Creating the Domain Logic to Prescribe Individualised Conditioning Sessions
I decided to start the project by implementing the functionality to prescribe individualised conditioning sessions based upon assessment results. This involved calculating each athletes Maximum Aerobic Speed (MAS), Anaerobic Speed Reserve (ASR) and Maximum Sprinting Speed (MSS) from their fitness assessment data and using these metrics with workout training variables to calculate target work and rest interval distances.
Assumptions
For this part of the project I assumed athlete fitness data and workout data had already been queried and loaded into memory. I could then ignore anything related to data input/output and persistance and concentrate on the logic required to calculate MAS, ASR, MSS and target distances for each athlete completing the workout.

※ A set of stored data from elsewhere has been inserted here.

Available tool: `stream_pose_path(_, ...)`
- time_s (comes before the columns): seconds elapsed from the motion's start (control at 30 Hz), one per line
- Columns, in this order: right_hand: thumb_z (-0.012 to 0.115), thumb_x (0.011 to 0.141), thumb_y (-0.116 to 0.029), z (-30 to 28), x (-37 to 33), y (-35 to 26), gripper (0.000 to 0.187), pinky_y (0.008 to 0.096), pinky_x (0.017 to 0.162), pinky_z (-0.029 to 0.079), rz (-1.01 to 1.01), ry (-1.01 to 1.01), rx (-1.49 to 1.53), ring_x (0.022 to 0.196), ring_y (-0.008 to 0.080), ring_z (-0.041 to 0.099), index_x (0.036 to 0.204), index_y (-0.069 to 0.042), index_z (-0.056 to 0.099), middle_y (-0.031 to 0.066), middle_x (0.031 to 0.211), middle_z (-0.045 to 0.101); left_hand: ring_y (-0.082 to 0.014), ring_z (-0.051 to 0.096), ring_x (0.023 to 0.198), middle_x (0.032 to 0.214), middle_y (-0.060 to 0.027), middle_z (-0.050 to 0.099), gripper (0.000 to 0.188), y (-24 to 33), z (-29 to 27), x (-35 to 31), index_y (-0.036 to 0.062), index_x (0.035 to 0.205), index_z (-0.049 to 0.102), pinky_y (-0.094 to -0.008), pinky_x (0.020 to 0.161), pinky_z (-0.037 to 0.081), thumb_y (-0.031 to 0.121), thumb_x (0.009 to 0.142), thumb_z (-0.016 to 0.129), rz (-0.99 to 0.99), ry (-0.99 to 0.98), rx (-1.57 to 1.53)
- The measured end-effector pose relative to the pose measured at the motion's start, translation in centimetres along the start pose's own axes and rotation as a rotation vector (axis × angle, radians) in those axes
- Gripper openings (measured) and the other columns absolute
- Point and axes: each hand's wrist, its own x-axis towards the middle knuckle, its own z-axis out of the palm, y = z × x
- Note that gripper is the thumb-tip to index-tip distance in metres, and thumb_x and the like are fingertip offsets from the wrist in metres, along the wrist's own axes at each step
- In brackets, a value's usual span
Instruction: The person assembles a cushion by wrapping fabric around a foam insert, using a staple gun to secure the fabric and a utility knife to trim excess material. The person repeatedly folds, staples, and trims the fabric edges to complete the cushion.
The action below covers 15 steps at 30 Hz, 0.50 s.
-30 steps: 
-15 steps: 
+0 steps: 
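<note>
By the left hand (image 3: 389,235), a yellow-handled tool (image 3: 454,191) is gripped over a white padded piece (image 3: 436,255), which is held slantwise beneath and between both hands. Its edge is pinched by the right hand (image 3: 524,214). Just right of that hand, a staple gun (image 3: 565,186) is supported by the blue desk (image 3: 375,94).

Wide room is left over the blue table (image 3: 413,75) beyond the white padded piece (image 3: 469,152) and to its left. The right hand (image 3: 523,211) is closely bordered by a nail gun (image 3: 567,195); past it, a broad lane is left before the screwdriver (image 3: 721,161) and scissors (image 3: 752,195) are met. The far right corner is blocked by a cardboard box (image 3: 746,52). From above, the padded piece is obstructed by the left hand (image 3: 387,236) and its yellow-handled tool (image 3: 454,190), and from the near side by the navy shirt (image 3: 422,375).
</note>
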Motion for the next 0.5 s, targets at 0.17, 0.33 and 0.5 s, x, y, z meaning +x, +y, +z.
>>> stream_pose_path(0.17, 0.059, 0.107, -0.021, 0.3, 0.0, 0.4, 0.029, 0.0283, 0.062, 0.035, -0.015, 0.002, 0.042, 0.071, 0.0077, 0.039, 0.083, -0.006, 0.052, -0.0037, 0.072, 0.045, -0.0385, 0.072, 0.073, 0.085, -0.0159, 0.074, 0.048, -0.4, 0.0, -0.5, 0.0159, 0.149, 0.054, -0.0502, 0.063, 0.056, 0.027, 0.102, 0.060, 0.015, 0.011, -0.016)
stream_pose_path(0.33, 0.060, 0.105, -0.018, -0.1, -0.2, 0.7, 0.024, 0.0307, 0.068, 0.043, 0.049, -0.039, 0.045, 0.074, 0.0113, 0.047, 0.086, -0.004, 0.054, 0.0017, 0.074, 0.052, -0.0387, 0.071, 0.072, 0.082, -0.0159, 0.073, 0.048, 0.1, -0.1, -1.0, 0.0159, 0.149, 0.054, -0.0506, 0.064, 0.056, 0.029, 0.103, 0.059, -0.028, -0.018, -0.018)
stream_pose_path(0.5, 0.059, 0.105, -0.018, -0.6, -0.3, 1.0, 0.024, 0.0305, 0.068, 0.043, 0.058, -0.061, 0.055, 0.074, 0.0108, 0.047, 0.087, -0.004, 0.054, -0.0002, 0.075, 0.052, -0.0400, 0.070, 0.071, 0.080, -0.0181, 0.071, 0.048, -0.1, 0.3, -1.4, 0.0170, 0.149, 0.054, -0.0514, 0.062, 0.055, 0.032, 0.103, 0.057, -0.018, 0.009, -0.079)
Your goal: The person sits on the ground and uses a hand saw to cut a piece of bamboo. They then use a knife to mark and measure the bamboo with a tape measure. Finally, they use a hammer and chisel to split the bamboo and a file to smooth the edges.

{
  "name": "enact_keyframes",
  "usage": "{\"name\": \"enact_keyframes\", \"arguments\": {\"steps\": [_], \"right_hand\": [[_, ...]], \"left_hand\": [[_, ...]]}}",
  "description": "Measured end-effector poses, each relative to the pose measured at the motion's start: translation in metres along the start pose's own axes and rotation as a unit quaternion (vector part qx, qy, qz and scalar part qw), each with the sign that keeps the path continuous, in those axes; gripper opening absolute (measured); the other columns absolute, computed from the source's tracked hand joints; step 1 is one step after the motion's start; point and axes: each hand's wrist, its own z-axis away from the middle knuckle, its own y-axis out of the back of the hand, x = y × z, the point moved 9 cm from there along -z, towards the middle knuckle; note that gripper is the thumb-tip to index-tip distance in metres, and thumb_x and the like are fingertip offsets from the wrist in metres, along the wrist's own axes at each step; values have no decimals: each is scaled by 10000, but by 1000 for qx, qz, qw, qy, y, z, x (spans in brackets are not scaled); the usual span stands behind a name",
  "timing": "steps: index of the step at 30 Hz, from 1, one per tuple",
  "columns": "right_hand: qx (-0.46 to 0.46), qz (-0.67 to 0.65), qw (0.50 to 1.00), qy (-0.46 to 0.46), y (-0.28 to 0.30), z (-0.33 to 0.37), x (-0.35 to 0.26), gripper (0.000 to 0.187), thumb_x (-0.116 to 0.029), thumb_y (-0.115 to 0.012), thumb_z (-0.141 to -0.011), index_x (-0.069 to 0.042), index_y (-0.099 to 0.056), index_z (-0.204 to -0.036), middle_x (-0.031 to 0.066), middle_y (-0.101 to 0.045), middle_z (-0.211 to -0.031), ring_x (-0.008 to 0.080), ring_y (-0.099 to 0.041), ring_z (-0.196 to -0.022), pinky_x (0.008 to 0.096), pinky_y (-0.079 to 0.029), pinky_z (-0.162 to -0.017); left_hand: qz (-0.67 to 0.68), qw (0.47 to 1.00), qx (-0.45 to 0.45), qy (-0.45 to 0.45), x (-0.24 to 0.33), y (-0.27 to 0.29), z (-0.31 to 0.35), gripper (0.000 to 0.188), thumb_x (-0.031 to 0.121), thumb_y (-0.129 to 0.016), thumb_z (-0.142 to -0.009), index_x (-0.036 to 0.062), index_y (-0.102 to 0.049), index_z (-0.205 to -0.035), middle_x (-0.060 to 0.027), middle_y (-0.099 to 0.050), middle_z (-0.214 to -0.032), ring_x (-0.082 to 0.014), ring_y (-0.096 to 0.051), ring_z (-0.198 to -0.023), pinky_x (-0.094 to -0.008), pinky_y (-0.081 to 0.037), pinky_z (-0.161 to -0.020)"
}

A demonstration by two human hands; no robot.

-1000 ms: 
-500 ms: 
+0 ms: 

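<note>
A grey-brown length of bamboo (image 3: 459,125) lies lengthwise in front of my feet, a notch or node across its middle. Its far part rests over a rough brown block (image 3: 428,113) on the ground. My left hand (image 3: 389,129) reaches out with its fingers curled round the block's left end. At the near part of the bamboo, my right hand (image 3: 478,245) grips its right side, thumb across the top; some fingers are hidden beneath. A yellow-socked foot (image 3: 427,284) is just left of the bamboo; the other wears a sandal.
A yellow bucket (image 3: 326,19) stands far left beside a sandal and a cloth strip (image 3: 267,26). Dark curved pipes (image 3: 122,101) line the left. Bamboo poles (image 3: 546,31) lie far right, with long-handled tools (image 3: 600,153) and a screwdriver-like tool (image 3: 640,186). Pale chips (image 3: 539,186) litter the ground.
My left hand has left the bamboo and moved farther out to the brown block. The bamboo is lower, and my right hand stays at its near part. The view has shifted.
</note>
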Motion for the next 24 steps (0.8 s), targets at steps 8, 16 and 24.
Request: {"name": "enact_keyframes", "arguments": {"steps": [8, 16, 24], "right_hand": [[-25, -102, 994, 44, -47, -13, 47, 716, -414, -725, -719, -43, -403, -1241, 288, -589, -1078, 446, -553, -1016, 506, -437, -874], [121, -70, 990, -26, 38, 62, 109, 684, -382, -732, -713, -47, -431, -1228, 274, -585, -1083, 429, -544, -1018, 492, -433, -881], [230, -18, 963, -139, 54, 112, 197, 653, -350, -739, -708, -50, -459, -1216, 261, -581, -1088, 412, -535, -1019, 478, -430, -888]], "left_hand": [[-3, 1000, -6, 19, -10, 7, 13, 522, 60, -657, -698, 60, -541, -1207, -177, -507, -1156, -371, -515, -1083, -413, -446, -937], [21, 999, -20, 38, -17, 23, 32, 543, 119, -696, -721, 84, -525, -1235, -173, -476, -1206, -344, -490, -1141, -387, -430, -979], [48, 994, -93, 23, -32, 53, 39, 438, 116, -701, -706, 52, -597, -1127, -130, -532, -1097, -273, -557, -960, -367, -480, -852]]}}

When implemented, a fitness assessment record will have the following fields:
- athlete name
- sport
- status
- date
- time trial name
- time trial distance
- time trial time
and the fields for a workout record will be:
- workout name (the workout type including work and rest interval durations)
- work interval time (the work interval duration)
- work interval percentage Maximum Aerobic Speed (the percentage MAS for the work interval)
- work interval percentage Anaerobic Speed Reserve (the percentage ASR for the work interval)
- rest interval time (the rest interval duration)
- rest interval percentage MAS (the percentage MAS for the rest interval)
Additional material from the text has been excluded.